What the task asks -
Retype the whole listing below exactly, keeping every picture out of it.
*** Opening of Data ***
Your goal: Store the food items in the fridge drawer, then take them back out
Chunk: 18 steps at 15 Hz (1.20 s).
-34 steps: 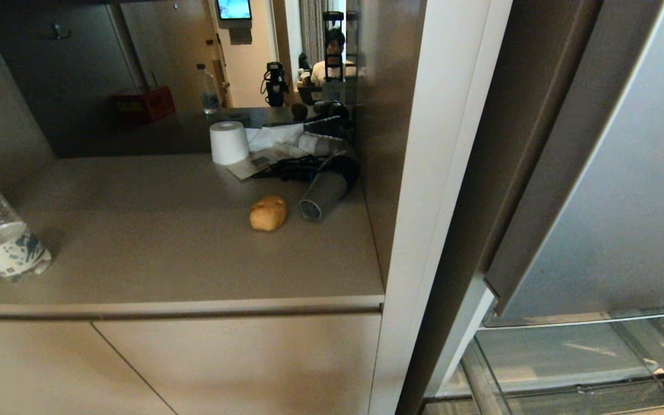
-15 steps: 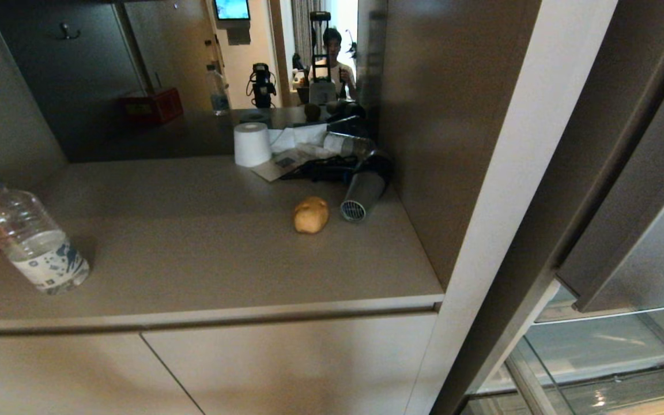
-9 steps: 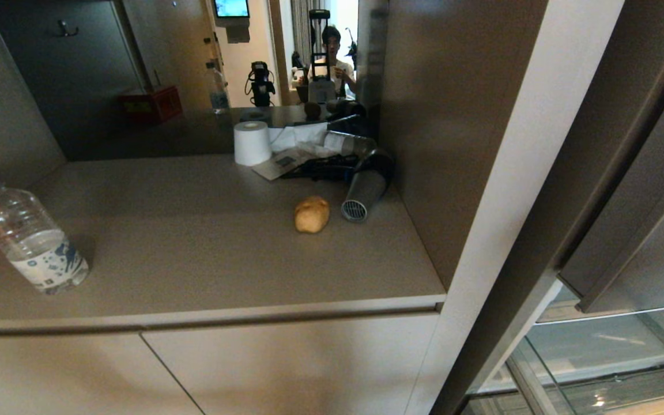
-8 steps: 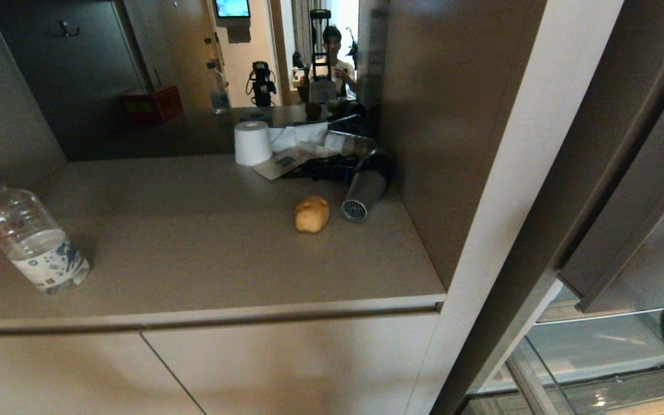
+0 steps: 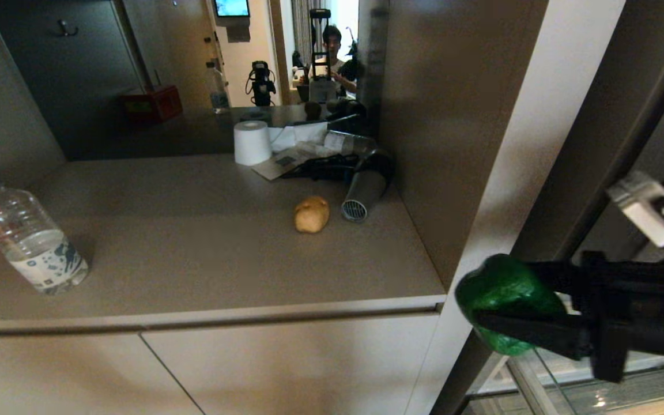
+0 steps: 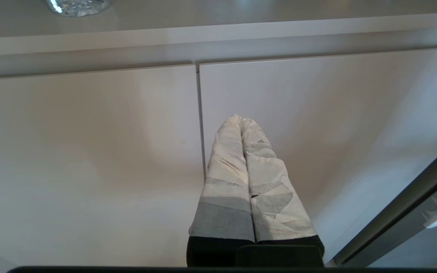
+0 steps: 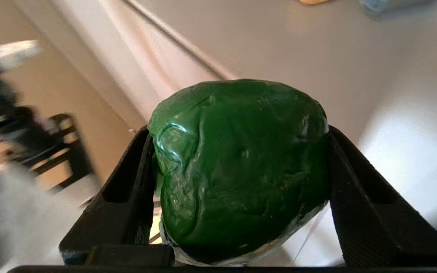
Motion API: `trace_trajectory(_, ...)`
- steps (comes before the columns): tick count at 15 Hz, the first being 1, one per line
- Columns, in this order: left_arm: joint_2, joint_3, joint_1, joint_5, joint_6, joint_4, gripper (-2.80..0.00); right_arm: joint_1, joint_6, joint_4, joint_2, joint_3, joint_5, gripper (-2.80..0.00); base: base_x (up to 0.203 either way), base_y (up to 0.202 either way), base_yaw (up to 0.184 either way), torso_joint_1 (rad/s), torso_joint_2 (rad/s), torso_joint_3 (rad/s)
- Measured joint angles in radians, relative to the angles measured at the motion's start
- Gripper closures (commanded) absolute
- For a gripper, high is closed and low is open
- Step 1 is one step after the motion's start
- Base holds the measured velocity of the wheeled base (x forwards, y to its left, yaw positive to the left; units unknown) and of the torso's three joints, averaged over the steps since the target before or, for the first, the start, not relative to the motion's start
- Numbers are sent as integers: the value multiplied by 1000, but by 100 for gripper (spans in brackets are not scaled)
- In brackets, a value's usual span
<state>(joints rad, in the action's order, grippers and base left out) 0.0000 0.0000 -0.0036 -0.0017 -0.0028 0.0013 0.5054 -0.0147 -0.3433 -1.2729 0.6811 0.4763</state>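
Right gripper (image 5: 496,305) has swung in from the right edge since half a second ago and now hangs level in front of the pale fridge post, black fingers clamped on the glossy dark-green bell pepper (image 5: 502,291), one finger on each side. Tan-brown potato-like lump (image 5: 311,214) unmoved on the beige countertop (image 5: 193,242), just beside the grey hair dryer (image 5: 363,190). See-through fridge drawer (image 5: 562,389) pulled out, lower right. Left gripper (image 6: 240,123) parked before the beige cabinet doors (image 6: 89,151), taped fingers pressed together.
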Motion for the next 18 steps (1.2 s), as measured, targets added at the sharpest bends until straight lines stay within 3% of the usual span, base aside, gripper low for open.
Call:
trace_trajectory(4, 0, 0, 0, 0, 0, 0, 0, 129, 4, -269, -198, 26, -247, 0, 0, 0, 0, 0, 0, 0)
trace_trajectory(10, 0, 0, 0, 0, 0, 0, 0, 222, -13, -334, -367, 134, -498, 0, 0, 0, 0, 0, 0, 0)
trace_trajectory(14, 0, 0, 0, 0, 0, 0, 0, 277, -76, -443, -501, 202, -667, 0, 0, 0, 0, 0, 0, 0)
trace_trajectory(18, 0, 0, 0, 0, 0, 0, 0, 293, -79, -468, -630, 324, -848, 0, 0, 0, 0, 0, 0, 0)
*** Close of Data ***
Task output -
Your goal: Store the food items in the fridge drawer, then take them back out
Chunk: 18 steps at 15 Hz (1.20 s).
-34 steps: 
-15 steps: 
-9 steps: 
-8 steps: 
+0 steps: 
+0 steps: 
+0 steps: 
Motion API: `trace_trajectory(_, ...)`
- steps (comes before the columns): tick count at 15 Hz, the first being 1, one per line
- Columns, in this order: left_arm: joint_2, joint_3, joint_1, joint_5, joint_6, joint_4, gripper (-2.80..0.00); right_arm: joint_1, joint_6, joint_4, joint_2, joint_3, joint_5, gripper (-2.80..0.00); base: base_x (up to 0.203 either way), base_y (up to 0.202 either way), base_yaw (up to 0.184 either way), torso_joint_1 (rad/s), torso_joint_2 (rad/s), torso_joint_3 (rad/s)
- Measured joint angles in radians, relative to the angles measured at the motion's start
- Gripper closures (commanded) absolute
- For a gripper, high is closed and low is open
- Step 1 is one step after the motion's start
- Base holds the measured velocity of the wheeled base (x forwards, y to its left, yaw positive to the left; units unknown) and of the torso's three joints, averaged over the steps since the target before or, for the first, the start, not relative to the motion's start
- Numbers are sent as integers: the value multiplied by 1000, but by 100 for gripper (spans in brackets are not scaled)
- In brackets, a value's usual span
<state>(joints rad, in the action's order, grippers and base left out) 0.0000 0.0000 -0.0036 -0.0017 -0.0028 0.0013 0.5054 -0.0147 -0.3433 -1.2729 0.6811 0.4763</state>
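Right gripper (image 5: 496,305) has swung in from the right edge since half a second ago and now hangs level in front of the pale fridge post, black fingers clamped on the glossy dark-green bell pepper (image 5: 502,291), one finger on each side. Tan-brown potato-like lump (image 5: 311,214) unmoved on the beige countertop (image 5: 193,242), just beside the grey hair dryer (image 5: 363,190). See-through fridge drawer (image 5: 562,389) pulled out, lower right. Left gripper (image 6: 240,123) parked before the beige cabinet doors (image 6: 89,151), taped fingers pressed together.
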Motion for the next 18 steps (1.2 s), as measured, targets added at the sharpest bends until straight lines stay within 3% of the usual span, base aside, gripper low for open.
Call:
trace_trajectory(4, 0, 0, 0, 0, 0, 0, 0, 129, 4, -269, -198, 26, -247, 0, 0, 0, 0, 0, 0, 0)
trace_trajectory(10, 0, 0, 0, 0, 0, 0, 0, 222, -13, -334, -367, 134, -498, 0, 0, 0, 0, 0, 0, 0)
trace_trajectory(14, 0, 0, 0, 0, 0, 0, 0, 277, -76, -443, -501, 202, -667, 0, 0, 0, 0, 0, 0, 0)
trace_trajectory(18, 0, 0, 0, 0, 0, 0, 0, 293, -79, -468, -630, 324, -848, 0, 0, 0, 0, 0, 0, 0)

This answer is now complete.